## Problem details
Reproduce the whole listing below exactly.

## Data
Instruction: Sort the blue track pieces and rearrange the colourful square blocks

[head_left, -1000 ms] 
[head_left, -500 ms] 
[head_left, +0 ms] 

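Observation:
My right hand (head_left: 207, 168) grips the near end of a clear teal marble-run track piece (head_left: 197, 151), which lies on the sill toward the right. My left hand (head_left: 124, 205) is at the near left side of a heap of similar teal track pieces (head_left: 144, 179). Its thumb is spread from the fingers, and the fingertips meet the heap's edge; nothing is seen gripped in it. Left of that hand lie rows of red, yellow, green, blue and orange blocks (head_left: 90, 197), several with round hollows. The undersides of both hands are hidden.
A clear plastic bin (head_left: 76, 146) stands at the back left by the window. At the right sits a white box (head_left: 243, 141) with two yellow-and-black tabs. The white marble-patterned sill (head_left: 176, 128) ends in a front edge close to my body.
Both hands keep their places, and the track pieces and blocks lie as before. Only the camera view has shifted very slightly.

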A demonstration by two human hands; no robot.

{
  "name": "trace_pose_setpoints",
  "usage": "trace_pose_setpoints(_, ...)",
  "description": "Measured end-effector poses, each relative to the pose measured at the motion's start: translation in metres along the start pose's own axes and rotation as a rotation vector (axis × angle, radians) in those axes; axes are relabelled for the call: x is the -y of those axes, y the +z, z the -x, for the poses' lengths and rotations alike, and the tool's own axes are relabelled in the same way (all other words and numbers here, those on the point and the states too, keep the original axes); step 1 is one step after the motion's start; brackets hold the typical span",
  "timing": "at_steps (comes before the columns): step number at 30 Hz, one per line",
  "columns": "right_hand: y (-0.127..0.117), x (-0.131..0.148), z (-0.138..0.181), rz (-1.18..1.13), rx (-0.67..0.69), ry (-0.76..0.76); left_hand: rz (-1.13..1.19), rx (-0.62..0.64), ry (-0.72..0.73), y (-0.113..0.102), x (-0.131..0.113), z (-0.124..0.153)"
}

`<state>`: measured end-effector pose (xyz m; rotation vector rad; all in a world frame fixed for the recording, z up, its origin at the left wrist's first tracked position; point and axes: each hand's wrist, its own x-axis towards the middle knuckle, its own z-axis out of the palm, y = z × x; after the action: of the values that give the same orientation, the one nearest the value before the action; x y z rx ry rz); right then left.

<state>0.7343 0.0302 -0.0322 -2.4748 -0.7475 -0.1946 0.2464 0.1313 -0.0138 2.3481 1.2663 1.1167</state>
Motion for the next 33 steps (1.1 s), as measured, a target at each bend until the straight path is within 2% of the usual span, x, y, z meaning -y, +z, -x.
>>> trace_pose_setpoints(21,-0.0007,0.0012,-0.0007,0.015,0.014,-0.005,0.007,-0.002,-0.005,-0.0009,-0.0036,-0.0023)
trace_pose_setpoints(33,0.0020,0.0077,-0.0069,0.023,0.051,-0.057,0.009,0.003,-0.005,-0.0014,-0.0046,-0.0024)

## Reply
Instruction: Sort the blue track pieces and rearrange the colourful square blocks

[head_left, -1000 ms] 
[head_left, -500 ms] 
[head_left, +0 ms] 

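Observation:
My right hand (head_left: 207, 168) grips the near end of a clear teal marble-run track piece (head_left: 197, 151), which lies on the sill toward the right. My left hand (head_left: 124, 205) is at the near left side of a heap of similar teal track pieces (head_left: 144, 179). Its thumb is spread from the fingers, and the fingertips meet the heap's edge; nothing is seen gripped in it. Left of that hand lie rows of red, yellow, green, blue and orange blocks (head_left: 90, 197), several with round hollows. The undersides of both hands are hidden.
A clear plastic bin (head_left: 76, 146) stands at the back left by the window. At the right sits a white box (head_left: 243, 141) with two yellow-and-black tabs. The white marble-patterned sill (head_left: 176, 128) ends in a front edge close to my body.
Both hands keep their places, and the track pieces and blocks lie as before. Only the camera view has shifted very slightly.
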
A demonstration by two human hands; no robot.

{
  "name": "trace_pose_setpoints",
  "usage": "trace_pose_setpoints(_, ...)",
  "description": "Measured end-effector poses, each relative to the pose measured at the motion's start: translation in metres along the start pose's own axes and rotation as a rotation vector (axis × angle, radians) in those axes; axes are relabelled for the call: x is the -y of those axes, y the +z, z the -x, for the poses' lengths and rotations alike, and the tool's own axes are relabelled in the same way (all other words and numbers here, those on the point and the states too, keep the original axes); step 1 is one step after the motion's start; brackets hold the typical span",
  "timing": "at_steps (comes before the columns): step number at 30 Hz, one per line",
  "columns": "right_hand: y (-0.127..0.117), x (-0.131..0.148), z (-0.138..0.181), rz (-1.18..1.13), rx (-0.67..0.69), ry (-0.76..0.76); left_hand: rz (-1.13..1.19), rx (-0.62..0.64), ry (-0.72..0.73), y (-0.113..0.102), x (-0.131..0.113), z (-0.124..0.153)"
}

`<state>`: measured end-effector pose (xyz m; rotation vector rad; all in a world frame fixed for the recording, z up, its origin at the left wrist's first tracked position; point and axes: each hand's wrist, its own x-axis towards the middle knuckle, its own z-axis out of the palm, y = z × x; after the action: of the values that give the same orientation, the one nearest the value before the action; x y z rx ry rz); right then left.

<state>0.7343 0.0302 -0.0322 -2.4748 -0.7475 -0.1946 0.2464 0.1313 -0.0138 2.3481 1.2663 1.1167</state>
Motion for the next 33 steps (1.1 s), as measured, a target at each bend until the straight path is within 2% of the usual span, x, y, z meaning -y, +z, -x.
>>> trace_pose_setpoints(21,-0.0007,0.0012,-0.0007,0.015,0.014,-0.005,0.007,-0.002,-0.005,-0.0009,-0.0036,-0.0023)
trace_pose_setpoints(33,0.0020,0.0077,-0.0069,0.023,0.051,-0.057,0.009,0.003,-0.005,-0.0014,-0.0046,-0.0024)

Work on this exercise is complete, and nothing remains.